Your beaches white, your service workers Black and Latina,
Your tourists only see cute cottages and condos
Along the beach while ghetto-barrios sprawling
Beside the roads from the airport
Look like they're caught on blurry, intermittent film
From the air-conditioned rent-a-cars,
The photos flickering at night with the cop cars' strobe lights--
On Gulf Boulevard, closest street to the beach,
People are going to work
In smoking, noisy, beaten-up pickup trucks and cars,
People who need the ocean's impetus
To remember why they're working for five bucks an hour
As the businessmen in Jags and Porsches pass them,
But they can't see the sea on their way to wait on tables,
Clean restaurants, breathe poison
While killing roaches so the tourists won't have to face them--
They can't see the sea
Except in choppy celluloid
Only glimpsed enough to know it must be water--
Hotels for the tourists block the view,
And only those rich enough to live right by the water
Can hear it, watch it, smell it, when they want--
No one is allowed to sleep on public beaches at night--
People who don't own a stretch of beach
Can never lie down in the warm white sand
To watch the stars and planes and hear the waves
Before they drift off unless of course
They want to chance a confrontation with the cops
Cruising down the beach in jeeps--
And cops are out at night along Gulf Boulevard,
Two cops per car, a car per mile,
And if you break the slow speed limit in a beaten-up car,
You're bound to be surrounded
By two loads at least of cops dedicated
To the protection of all expensive property
Along the beach from all suspicious characters--
The richer the stretch, the hungrier the cops--
You hardly see one during the day
When tourists on the beach outnumber locals,
But late at night, when all those tourists
Are back in their hotel beds tossing and turning
On their sunburned backs,
And only janitors like me, fishermen,
And other no-accounts are out in ones and twos,
Then cops show up like palmetto bugs.
I don't blame the working people of Florida
For its decline--
They've been subjugated
Like the water, land, and wildlife
By Spanish and English colonizers first,
The likes of Flagler, Plant, and Disney,
And their present counterparts--
GE and other DOE plant operators
Buying up and poisoning palmetto prairies,
Coastal plains and hammocks, and speculators and hoteliers
Buying up and privatizing beaches
Thanks to greedy, fawning politicians
Stripping , uglifying them,
While wrecking ecosystems forever--
I see the irony but not the humor
In the fact that I quit the steel mill
And moved from Pittsburgh to the Gulf coast of Florida
For geography and weather,
And twenty years before I ever saw the place,
USX bought all of beautiful Sand Key because they could,
And dozed off dunes and pines
To leave a raked and naked stretch for county beach,
Encroached upon by towering Sheratons and Radissons--
Every piece of Florida
Is for sale eventually,
And one day soon unless we stop them,
What's left of its land and water,
Without the deer and panthers, fish and birds, that is,
Will be sub-divided, malled, hoteled
Like every other city center,
Not to benefit the people of Florida,
As the businessmen say,
But to deepen their own pockets--
One day soon unless we stop them,
Oli rigs will tower off the Keys
And threaten barrier islands, coral, beaches, bays.
Oh, Florida!

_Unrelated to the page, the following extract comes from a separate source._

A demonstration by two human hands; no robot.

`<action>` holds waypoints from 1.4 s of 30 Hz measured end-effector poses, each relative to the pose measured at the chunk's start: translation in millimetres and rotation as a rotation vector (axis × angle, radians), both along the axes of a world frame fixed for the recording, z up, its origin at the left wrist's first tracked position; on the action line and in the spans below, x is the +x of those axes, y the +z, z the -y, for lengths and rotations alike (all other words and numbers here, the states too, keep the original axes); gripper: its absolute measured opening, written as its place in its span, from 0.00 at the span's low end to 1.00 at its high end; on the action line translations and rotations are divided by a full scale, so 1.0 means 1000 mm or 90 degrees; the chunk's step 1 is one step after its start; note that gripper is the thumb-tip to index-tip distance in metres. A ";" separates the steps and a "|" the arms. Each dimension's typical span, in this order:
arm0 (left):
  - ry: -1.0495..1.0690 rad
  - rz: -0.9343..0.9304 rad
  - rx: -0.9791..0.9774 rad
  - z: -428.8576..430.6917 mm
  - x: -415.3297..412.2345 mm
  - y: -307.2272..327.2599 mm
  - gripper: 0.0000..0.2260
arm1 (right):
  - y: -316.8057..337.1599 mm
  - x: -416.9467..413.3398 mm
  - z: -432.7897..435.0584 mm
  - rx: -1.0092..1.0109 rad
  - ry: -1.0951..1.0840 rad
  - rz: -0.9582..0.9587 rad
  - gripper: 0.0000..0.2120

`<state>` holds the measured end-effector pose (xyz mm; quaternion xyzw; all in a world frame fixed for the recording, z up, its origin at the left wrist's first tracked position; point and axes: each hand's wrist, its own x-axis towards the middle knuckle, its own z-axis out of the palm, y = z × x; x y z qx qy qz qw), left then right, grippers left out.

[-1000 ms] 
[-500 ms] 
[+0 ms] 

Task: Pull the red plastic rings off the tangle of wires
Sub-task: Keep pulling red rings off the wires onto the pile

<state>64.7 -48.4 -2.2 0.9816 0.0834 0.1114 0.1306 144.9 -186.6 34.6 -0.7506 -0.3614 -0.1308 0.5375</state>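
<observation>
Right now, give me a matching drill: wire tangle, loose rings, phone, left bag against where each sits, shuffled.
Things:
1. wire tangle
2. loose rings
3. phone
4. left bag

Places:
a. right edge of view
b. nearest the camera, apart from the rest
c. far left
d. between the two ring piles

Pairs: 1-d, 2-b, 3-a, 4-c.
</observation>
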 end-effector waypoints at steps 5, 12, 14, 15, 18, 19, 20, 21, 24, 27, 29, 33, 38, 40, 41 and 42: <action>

Already you lie nearly covered
In water slowly, surely muddied
By the excrement of your exploiters
And the excrement of those who love you,
But who don't own the sewage treatment plants
That could be efficient if profit were no object--
Oh, Florida! You're a beautiful woman raped,
According to your rapists,
Because you're beautiful and asking for it,
But they would rape anyone or anything
Moving with potential commodities--
Pine by pine and palm by palm they've shaved your head,
Excised your body with canals
And changed your circulation--
You're raped but still gorgeous,
Still resilient--what's left of you
The way you used to be--
Not because your rapists plant a tree or two--
The world is watching and they feel guilty
And want to fix your hair for all the cameras,
But more importantly to them,
Because the wealthy want to see a tree or two
Outside their houses to shade their cars and shame--
Your rapists want us to accept
How they've poisoned your aquifer lifeblood,
To ignore the fact that cute boutiques,
Where working people can't afford to shop,
Abounding in ugly, ubiquitous shopping strips,
Are squatting on the sandy ground
That used to sprout virgin hammocks and grassy plains
Harboring panther, deer, and birds--
Oh, Florida! You're not magical
Because you have a Magic Kingdom,
But because some of your water is still clear,
Your skies are still enormous, blue and ever-changing,
The Gulf Stream licks your sultry flanks
And the sun still graces you with his gaze
The way he graces so many Third World Caribbean places
Where working people can't make a decent living either,
But can visit the beach like a theme park on their days off.
-- 1990.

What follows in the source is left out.